Выдавливая понимающую улыбку, я думаю, что Диана — сноб в буквальном смысле этого слова, ощущающий свое превосходство почти на всех фронтах. Она выросла в богатой и привилегированной семье (затем вышла замуж и развелась с человеком еще более богатым), и хотя изо всех сил скрывает это, я вижу, что она свысока взирает на массы американцев, имеющих средний достаток, а еще больше на нуворишей, или парвеню, как она называет их шепотом. Ее не назовешь красивой в классическом понимании, но она поражает своей внешностью с первого взгляда: высокая эффектная блондинка, которая выглядит на целых десять лет моложе своих пятидесяти восьми вследствие неустанного ухода за собой, маниакального пристрастия к теннису и нескольким подтяжкам, открыто и с гордостью обсуждаемым. Обладает она и естественной грацией, приобретенной благодаря закрытым учебным заведениям, многолетним занятиям балетом и матери, которая заставляла ее ходить по дому, удерживая на голове тома энциклопедии.
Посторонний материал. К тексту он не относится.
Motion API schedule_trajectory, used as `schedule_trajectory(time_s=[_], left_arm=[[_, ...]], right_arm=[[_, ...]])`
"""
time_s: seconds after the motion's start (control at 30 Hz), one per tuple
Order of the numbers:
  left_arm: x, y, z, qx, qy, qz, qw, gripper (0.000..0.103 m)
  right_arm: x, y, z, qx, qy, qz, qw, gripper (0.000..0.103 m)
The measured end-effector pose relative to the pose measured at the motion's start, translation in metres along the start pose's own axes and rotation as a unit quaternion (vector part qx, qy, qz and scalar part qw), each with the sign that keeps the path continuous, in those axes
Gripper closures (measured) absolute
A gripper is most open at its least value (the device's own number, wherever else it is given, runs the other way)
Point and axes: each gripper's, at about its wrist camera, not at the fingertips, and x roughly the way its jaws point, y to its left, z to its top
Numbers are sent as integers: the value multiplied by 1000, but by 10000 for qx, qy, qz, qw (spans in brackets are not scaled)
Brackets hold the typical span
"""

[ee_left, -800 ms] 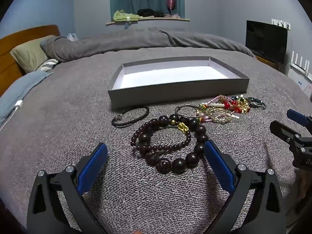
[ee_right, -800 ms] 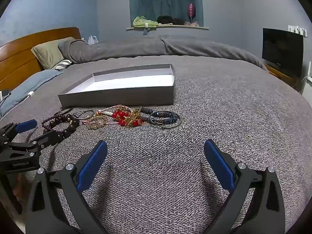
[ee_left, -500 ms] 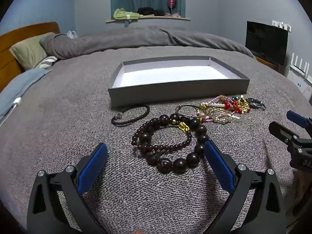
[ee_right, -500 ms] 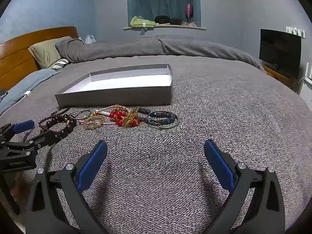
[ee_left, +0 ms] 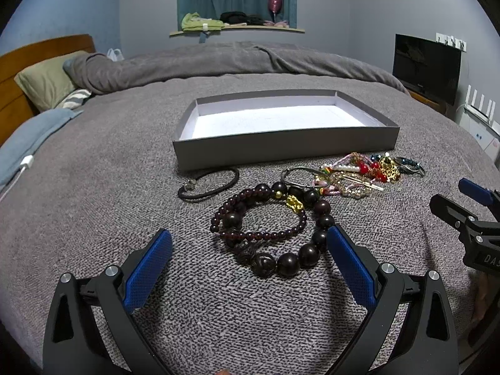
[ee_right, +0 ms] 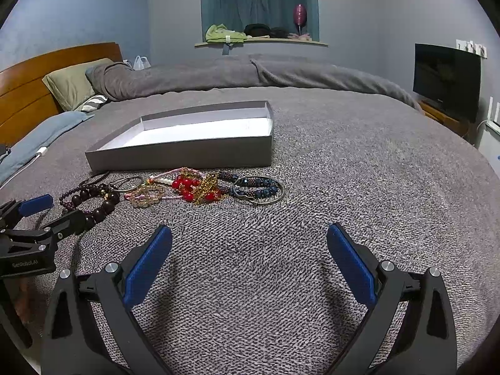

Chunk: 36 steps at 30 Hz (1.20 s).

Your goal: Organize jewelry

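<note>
One shallow grey tray, white-lined

You are seeing the left gripper only in part, its black arms running off the bottom edge at six o'clock, and its right finger is covering part of the large dark bead bracelet. At three o'clock the right gripper is being cut by the frame edge. From the right wrist, the left gripper is hiding the near beads of that bracelet at nine o'clock. The tangled colourful bracelets are overlapping, so you are not telling single strands apart. The items on the window ledge at twelve o'clock are staying too small to identify.
</note>
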Motion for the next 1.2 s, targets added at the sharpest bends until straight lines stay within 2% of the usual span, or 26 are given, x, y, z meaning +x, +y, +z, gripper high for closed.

Короче говоря, в ней есть то, чего боится любая первая жена, — рафинированность и искушенность без малейшей примеси пустоголовости; и как таковую я изо всех сил презираю ее от имени своей матери. Однако Диана не облегчает мне задачу, так как любезна со мной и заботлива, потому, возможно, что у нее никогда не было своих детей. Она не жалеет сил на общение с Руби и Фрэнком, засыпая их подарками и искренне играя с ними в разные игры на полу, чего никогда не делают их бабушки. Дексу, который проводит День благодарения с моей матерью в Нью-Йорке, старания Дианы кажутся подозрительными: он уверен, что ее доброта во многом продиктована желанием покрасоваться перед нашим отцом и превзойти нашу мать, — но мы с Рэйчел согласны, ее мотивация не важна — мы ценим результат.
И сверх того, с Дианой мой отец спокоен и счастлив. Даже когда она жалуется — а она частенько это делает, — он, похоже, рад устранить причину ее жалобы; можно сказать, вдохновляется бросаемым ему вызовом. Помню, Эйприл как-то спросила, не чувствовала ли я между нами конкуренции, не подорвала ли она каким-то образом мой статус «папиной девочки». Пока Эйприл не задала этого вопроса, мне как-то и в голову не приходило, что у нас с отцом подобные отношения. Он был хорошим родителем, уделял первостепенное внимание нашему образованию, устраивал нам великолепные каникулы в Европе, учил нас запускать воздушного змея, вязать морские узлы и водить автомобиль с механической коробкой передач, но никогда не проявлял особой нежности или, как говорят, не чаял в нас души подобно Нику в Руби. И мне кажется, это объясняется моими отношениями с матерью, тем, насколько я была привязана к ней, даже ребенком. Отец словно бы чувствовал мое неодобрение и привязанность к женщине, которую он предавал, даже до того как я поняла, что у него на уме. Поэтому в двух словах: яркое появление Дианы на семейном фронте мало изменило наши с отцом отношения.
Сейчас я наблюдаю, как она лезет в одну из своих сделанных на заказ сумок от Гояра и извлекает оттуда вишнево-красные, украшенные драгоценными камнями очки в форме кошачьих глаз, очки, которые может носить только женщина типа Дианы. Она надевает их и внимательно смотрит в свою кулинарную книгу, которую тоже достала из сумки. При этом Диана напевает себе под нос неопределимый мотив, всем своим видом говоря: «Ну разве я не очаровательна?» Вид этот усугубляется, когда в кухню заглядывает мой отец и подмигивает ей.